If you aim to offer AVD as a service to external users (i.e. users who aren’t your employees), you can now do so. This means you’ll have the ability to deliver your Windows application as a SaaS product to your customers and partners, providing them seamless accessibility at scale. Customers with a Microsoft 365 F3/E5/E3, Business Premium, Windows 10 E5/E3, or Windows 10 VDA E5/E3 license have conventionally been entitled to leverage virtual apps and desktops.
From January 1, 2022, charges every month per user will be as follows:
- $5.50 per month for each user for applications only
- $10 per month for each user for desktop + apps
This new pricing will be effective from January 1, 2022. Until that time, ISVs can publish apps with no additional licensing required during the “promotional period”.
Azure Virtual Desktop connection With Azure Active Directory
One of the other newly added features that AVD offers is the ability to link virtual machines of AVD to Azure Active Directory, which fundamentally allows users to connect to the virtual machines from any approved device. A handful of chosen AVD users will have significantly enhanced support for Azure AD, which is typically responsible for handling user access and security controls to data and apps.

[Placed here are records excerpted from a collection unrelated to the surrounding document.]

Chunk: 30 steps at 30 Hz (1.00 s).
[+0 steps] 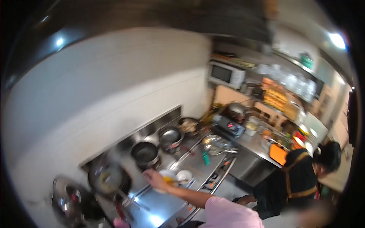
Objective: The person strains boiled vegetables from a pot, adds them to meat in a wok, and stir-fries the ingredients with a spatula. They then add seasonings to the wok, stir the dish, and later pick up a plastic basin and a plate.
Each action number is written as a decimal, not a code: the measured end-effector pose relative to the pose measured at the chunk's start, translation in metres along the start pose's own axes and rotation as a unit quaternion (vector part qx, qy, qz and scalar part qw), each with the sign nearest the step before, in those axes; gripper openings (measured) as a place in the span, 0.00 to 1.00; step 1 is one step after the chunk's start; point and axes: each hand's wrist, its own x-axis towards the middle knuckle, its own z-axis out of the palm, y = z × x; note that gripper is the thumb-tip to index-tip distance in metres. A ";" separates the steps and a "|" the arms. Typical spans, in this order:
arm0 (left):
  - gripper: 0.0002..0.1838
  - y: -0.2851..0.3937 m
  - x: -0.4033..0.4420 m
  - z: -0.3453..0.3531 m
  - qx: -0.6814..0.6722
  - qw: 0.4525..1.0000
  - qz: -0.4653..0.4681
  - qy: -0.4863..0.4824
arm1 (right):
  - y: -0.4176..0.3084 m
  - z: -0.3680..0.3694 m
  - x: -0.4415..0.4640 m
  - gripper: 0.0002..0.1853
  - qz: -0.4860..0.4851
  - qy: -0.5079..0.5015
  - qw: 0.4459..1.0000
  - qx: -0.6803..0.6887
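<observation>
My right hand [155,179] reaches in from the lower middle on a pink-sleeved arm, over the steel worktop. Motion smears its fingers, so whether they hold anything is unclear. Just beyond it sits a dark pan [145,152]. Beside the hand and partly behind it is a white bowl [166,174] with something yellow in it; a smaller white bowl [184,176] stands to its right. To the left, a wok [108,178] contains some pale food and a utensil. A pink patch [121,223] shows at the bottom edge, but my left hand cannot be made out.
Farther back on the stove are another pan [170,137] and a pan with food [189,125]. A foil-like item [215,144] lies near a green-handled object [206,157]. A co-worker in a dark top [272,190] bends at the right. A microwave [226,74] stands behind.
</observation>
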 end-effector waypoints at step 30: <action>0.12 -0.240 -0.117 0.008 -0.052 0.992 0.083 0.078 | -0.004 0.104 0.026 0.17 -0.016 -0.407 0.883 -0.234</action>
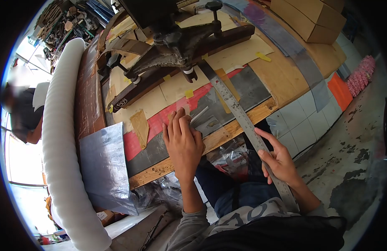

In a short time, users will automatically enroll virtual machines with Microsoft Endpoint Manager, consequently making it easier to deploy and minimize the need for a domain controller. Instead, users can join virtual machines to Azure Active Directory (AAD), enabling access from any device with credentials.
Furthermore, users can enroll the virtual machines automatically with Microsoft Endpoint Manager. This will also help to streamline deployments and lower costs.
WVD is now AVD
New updates to the core Azure Virtual Desktop platform reflect Microsoft’s commitment to support remote work, cloud migration, secure environments and business continuity. These new features also signify a considerable market push to modify and accelerate digital transformation initiatives. However, in a post-COVID world, emerging requirements move beyond merely extending resources to distributed teams. Instead, companies demand equal support for remote, hybrid and in-person working models.
The new AVD addresses this reality. It also offers a path for organizations to accelerate the process of digital business transformation, by effectively integrating remote ecosystems more efficiently into Azure’s cloud-based compute and storage offerings.